Though some were shocked, simply shocked to see fleeting moments of sexual congress (one involving a guy in a Santa suit), other Christians have embraced the movie’s message.
“Les Miserables” is booming at the box office, and that financial success can in part be traced to a group of its biggest boosters: Christians, particularly evangelicals whom NBC Universal went after with a microtargeted marketing strategy.
The story in “Les Miserables” is heavy with Christian themes of grace, mercy and redemption. The line everyone seems to remember is “to love another person is to see the face of God.”
NBC Universal looked to capitalize on those components and promoted the film to pastors, Christian radio hosts and influence-makers in the Christian community…
…“If you’re a Christian and you’re seeing this film, you can’t help but see these themes,” said Jonathan Bock, founder and president of Grace Hill Media, the firm hired for the targeted marketing campaign.
“We were targeting specifically people who had a bully pulpit,” Bock said. His company’s goal was to draw Christians who would “be impacted by it and then tell anywhere from hundreds to hundreds of thousands of people what they just saw.”
Bock’s firm has worked on marketing campaigns in the faith community for hundreds of television and film releases, and normally, the screening invite-to-attendee ratio is 4-to-1. “This movie, we booked at 1.4-to-1, and we had turn-aways in every single market. Almost everyone who signed up showed up for the movie,” he said.
“There’s a great deal of awareness about the movie itself, and the great thing is that the movie itself delivers,” added Bock, ever the marketer.

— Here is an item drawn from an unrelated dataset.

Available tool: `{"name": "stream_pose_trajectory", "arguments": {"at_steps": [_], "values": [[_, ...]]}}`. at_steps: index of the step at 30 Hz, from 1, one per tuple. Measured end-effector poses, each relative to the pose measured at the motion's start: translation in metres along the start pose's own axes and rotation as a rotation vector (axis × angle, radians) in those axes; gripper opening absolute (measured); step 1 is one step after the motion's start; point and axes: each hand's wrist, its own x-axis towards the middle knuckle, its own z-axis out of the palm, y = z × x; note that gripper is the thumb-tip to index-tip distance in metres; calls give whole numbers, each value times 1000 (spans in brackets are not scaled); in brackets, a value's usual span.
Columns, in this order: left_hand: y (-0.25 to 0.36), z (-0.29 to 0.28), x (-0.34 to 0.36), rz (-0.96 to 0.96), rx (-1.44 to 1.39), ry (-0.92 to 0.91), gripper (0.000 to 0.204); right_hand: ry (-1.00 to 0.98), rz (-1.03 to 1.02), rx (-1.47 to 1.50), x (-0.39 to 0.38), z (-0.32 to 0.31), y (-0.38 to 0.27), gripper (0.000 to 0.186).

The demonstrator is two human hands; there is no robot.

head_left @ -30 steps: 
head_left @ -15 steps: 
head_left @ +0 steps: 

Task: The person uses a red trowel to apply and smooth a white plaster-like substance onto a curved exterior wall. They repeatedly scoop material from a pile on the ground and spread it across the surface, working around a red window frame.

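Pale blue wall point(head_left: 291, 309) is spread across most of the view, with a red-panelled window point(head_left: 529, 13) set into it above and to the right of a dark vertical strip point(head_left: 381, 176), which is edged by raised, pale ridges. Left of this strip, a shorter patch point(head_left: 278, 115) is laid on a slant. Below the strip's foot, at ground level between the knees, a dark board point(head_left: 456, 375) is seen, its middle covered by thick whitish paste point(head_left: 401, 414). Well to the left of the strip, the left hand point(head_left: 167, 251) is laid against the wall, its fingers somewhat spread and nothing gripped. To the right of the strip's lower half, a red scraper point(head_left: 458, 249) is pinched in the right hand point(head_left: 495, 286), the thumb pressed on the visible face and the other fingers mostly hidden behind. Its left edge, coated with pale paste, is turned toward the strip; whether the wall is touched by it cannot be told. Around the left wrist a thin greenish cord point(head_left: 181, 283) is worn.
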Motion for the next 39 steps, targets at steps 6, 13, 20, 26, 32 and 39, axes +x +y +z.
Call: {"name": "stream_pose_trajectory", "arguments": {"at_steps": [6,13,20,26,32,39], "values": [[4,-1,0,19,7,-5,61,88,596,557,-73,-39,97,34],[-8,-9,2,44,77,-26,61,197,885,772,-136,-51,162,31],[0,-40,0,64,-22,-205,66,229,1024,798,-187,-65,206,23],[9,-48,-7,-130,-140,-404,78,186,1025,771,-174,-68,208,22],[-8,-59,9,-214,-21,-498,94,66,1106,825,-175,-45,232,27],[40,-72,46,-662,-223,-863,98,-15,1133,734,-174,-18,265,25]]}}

Colorado Springs-based Focus on the Family was one of the groups that partnered with Grace Hill Media for a special screening. For the event, Focus on the Family brought in partners from across Colorado, adoption agencies, child welfare officials and church leaders.
“We’re trying to raise awareness for the needs of kids, particularly in the foster care system who don’t have any families. We love to come alongside them and welcome them home, and for that reason, we loved the movie,” said Kelly Rosati, vice president of community outreach for Focus on the Family. She oversees their adoption and orphan care initiative.
A movie like “Les Miserables,” she said, “is able to engage the heart in a way straight facts and calls to action can never do.”